• _What to do_: Once you find the line with "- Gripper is" in the entries below, return exactly every line from it through the line with "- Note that".

• _Task data_:
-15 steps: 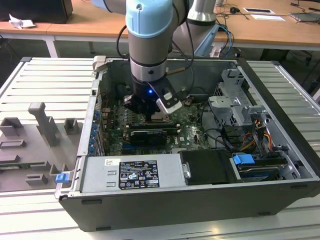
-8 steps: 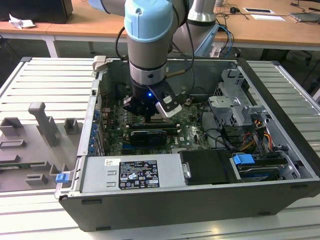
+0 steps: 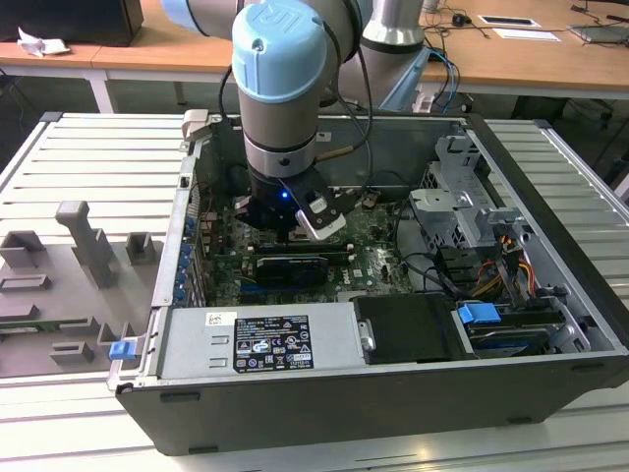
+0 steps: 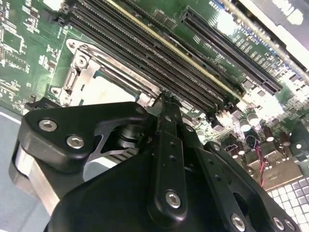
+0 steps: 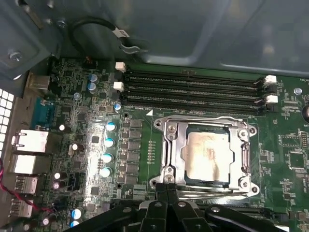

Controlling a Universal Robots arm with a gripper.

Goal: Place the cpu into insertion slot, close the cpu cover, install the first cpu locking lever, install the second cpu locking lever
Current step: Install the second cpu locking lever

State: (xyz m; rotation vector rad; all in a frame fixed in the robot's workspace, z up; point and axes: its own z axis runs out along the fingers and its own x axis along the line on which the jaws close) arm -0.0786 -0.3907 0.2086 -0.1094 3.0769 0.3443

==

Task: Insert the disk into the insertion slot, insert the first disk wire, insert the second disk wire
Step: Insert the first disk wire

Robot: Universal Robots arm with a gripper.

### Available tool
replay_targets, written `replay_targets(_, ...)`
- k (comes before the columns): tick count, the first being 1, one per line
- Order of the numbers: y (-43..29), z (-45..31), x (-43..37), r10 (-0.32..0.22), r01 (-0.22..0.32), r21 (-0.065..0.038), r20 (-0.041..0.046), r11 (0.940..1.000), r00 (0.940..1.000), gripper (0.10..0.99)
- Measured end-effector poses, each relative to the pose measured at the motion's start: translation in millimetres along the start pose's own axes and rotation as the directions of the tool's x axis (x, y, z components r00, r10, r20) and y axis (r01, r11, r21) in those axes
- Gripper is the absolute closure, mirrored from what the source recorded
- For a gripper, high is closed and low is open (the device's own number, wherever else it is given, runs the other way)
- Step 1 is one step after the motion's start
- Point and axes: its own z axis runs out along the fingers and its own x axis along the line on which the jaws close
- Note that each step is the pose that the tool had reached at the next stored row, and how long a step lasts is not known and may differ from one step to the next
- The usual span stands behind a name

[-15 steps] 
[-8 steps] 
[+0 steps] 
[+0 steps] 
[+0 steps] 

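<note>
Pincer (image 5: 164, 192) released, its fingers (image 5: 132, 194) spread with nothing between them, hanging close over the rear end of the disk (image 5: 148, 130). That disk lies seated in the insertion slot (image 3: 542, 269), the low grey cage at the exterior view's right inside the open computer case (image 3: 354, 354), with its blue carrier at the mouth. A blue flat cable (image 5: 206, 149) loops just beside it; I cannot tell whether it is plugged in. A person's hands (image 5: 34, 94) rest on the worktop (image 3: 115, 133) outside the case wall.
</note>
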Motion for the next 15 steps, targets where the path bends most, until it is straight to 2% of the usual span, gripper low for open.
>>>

• _Response to the task_:
- Gripper is the absolute closure, mirrored from what the source recorded
- For a gripper, high is closed and low is open (the device's own number, wherever else it is given, runs the other way)
- Step 1 is one step after the motion's start
- Point and axes: its own z axis runs out along the fingers and its own x axis along the line on which the jaws close
- Note that each step is the pose that the tool had reached at the next stored row, and how long a step lasts is not known and may differ from one step to the next

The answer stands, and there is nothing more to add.